▶ _TASK PROMPT_: The records below hold a stretch from the line with "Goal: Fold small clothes" through the line with "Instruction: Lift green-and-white"; return exactly those lines, ends included, and nothing more.

Stored entries
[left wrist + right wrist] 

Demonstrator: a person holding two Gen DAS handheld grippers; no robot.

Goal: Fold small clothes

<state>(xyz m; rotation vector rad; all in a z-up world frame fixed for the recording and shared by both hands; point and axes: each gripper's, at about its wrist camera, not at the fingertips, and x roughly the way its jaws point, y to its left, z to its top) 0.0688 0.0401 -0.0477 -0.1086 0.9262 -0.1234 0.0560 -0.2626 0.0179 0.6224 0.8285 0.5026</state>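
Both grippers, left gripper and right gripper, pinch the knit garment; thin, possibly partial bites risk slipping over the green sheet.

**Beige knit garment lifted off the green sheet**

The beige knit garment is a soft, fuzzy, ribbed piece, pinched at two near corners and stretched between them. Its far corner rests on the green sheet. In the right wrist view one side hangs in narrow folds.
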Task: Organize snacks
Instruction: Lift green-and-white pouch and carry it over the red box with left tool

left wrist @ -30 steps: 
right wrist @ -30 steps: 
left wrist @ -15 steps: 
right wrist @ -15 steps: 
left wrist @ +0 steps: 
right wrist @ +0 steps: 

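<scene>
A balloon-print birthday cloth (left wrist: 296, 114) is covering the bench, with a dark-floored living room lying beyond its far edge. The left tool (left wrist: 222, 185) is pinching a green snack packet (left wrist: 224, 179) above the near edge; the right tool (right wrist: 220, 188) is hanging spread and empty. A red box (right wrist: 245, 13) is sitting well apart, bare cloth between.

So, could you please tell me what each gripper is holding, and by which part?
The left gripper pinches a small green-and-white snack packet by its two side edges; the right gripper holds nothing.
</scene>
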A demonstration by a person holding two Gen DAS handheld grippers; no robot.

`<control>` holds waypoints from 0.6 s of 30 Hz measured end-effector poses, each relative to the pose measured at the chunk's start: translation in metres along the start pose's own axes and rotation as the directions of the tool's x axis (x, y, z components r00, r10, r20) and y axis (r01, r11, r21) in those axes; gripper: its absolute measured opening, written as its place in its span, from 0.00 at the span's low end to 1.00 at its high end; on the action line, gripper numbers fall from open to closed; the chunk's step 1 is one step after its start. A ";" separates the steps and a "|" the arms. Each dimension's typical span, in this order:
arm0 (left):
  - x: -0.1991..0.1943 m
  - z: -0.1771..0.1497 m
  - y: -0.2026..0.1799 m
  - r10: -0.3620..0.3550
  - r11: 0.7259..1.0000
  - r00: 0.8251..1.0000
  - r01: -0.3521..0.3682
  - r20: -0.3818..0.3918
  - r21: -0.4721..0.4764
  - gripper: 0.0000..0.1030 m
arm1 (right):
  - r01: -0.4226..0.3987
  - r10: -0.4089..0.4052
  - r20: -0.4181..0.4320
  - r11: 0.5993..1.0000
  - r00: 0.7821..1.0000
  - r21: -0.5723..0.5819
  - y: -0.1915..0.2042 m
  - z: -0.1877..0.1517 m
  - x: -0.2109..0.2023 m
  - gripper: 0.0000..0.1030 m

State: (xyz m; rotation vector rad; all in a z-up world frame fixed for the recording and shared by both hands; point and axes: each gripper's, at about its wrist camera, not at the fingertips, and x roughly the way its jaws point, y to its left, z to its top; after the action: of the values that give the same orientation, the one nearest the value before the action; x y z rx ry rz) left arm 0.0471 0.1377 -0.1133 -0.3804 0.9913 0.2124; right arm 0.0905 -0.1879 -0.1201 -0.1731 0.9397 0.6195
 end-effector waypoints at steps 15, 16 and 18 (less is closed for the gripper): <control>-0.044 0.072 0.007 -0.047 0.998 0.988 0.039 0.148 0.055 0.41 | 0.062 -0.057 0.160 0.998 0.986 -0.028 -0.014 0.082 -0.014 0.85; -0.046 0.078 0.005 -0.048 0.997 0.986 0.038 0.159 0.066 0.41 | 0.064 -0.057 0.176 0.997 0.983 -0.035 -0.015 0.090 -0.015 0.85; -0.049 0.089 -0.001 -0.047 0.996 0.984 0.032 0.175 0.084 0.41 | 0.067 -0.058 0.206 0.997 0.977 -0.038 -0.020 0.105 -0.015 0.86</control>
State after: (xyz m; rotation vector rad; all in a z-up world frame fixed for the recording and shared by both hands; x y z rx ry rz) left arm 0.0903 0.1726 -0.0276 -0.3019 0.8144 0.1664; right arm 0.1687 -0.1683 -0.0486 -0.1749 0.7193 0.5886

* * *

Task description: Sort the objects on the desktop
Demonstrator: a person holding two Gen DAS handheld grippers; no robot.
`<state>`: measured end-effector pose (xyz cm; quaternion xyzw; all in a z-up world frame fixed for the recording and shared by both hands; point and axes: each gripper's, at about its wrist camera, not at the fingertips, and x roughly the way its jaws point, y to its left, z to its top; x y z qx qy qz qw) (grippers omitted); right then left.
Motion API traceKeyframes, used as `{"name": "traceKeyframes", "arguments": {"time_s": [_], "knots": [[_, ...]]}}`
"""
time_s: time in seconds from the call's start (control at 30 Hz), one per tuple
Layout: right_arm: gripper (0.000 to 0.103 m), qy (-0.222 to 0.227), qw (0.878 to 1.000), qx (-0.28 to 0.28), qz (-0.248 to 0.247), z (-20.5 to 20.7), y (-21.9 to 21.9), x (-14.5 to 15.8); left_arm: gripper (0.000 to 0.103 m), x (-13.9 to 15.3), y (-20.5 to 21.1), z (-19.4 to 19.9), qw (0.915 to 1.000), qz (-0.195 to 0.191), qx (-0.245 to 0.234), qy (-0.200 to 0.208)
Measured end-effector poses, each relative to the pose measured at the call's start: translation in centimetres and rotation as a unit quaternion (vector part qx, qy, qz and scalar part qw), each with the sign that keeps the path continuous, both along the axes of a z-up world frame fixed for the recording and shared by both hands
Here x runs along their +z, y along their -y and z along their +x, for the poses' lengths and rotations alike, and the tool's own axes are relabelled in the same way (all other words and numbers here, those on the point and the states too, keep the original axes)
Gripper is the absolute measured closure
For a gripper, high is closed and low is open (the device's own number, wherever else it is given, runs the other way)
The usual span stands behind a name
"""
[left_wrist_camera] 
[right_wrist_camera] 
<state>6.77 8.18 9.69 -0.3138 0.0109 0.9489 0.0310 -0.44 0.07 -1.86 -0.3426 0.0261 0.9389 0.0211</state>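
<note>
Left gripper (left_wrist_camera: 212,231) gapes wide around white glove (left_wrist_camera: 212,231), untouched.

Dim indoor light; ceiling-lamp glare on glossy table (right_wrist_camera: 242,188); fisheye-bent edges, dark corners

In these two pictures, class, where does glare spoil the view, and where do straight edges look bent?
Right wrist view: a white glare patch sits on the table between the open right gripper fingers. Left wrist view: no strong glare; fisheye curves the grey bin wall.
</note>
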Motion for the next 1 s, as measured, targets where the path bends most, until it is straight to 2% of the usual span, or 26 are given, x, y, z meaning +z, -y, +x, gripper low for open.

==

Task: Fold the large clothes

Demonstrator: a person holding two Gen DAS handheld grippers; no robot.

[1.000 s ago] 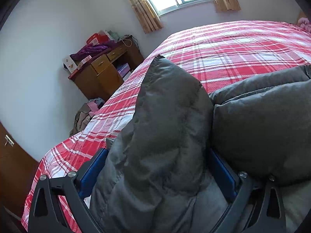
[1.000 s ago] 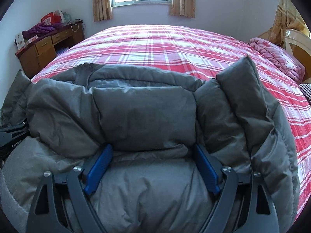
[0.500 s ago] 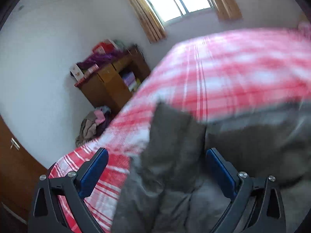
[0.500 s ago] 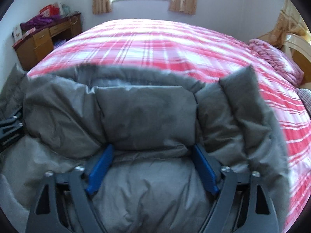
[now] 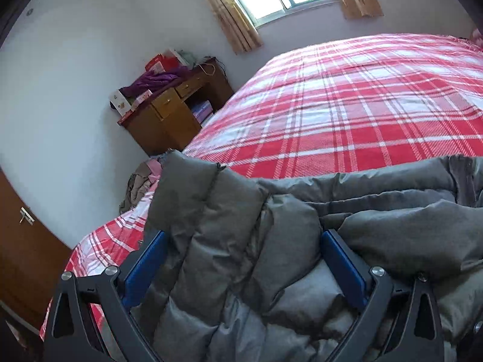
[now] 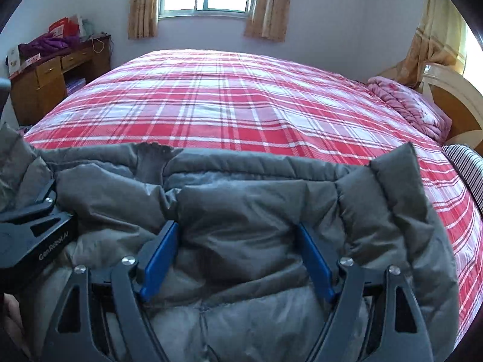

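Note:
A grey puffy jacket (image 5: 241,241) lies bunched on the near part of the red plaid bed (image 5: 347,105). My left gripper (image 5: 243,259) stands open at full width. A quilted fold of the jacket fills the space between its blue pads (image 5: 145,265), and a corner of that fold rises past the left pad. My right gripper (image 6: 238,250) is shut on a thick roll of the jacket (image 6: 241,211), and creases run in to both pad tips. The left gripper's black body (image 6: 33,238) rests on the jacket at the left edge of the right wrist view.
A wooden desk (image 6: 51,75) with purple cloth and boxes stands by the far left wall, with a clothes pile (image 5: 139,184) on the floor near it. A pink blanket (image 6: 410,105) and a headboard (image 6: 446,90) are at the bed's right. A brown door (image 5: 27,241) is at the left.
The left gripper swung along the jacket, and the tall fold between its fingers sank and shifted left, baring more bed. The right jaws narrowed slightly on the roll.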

▶ _ANSWER SPACE_:
Goal: Fold small clothes

<state>(xyz m; rotation vector rad; all in a z-up world frame fixed for the recording and shared by both hands; point and axes: each gripper's, at about its wrist camera, not at the fingertips, and x roughly the way its jaws point, y to its left, z to its top) 0.0688 0.0401 -0.0477 -0.1086 0.9262 -0.1234 0.0560 -0.2626 0.0179 0.6224 0.8285 0.5026</state>
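Both grippers, left gripper and right gripper, pinch the knit garment; thin, possibly partial bites risk slipping over the green sheet.

**Beige knit garment lifted off the green sheet**

The beige knit garment is a soft, fuzzy, ribbed piece, pinched at two near corners and stretched between them. Its far corner rests on the green sheet. In the right wrist view one side hangs in narrow folds.
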Task: Organize snacks
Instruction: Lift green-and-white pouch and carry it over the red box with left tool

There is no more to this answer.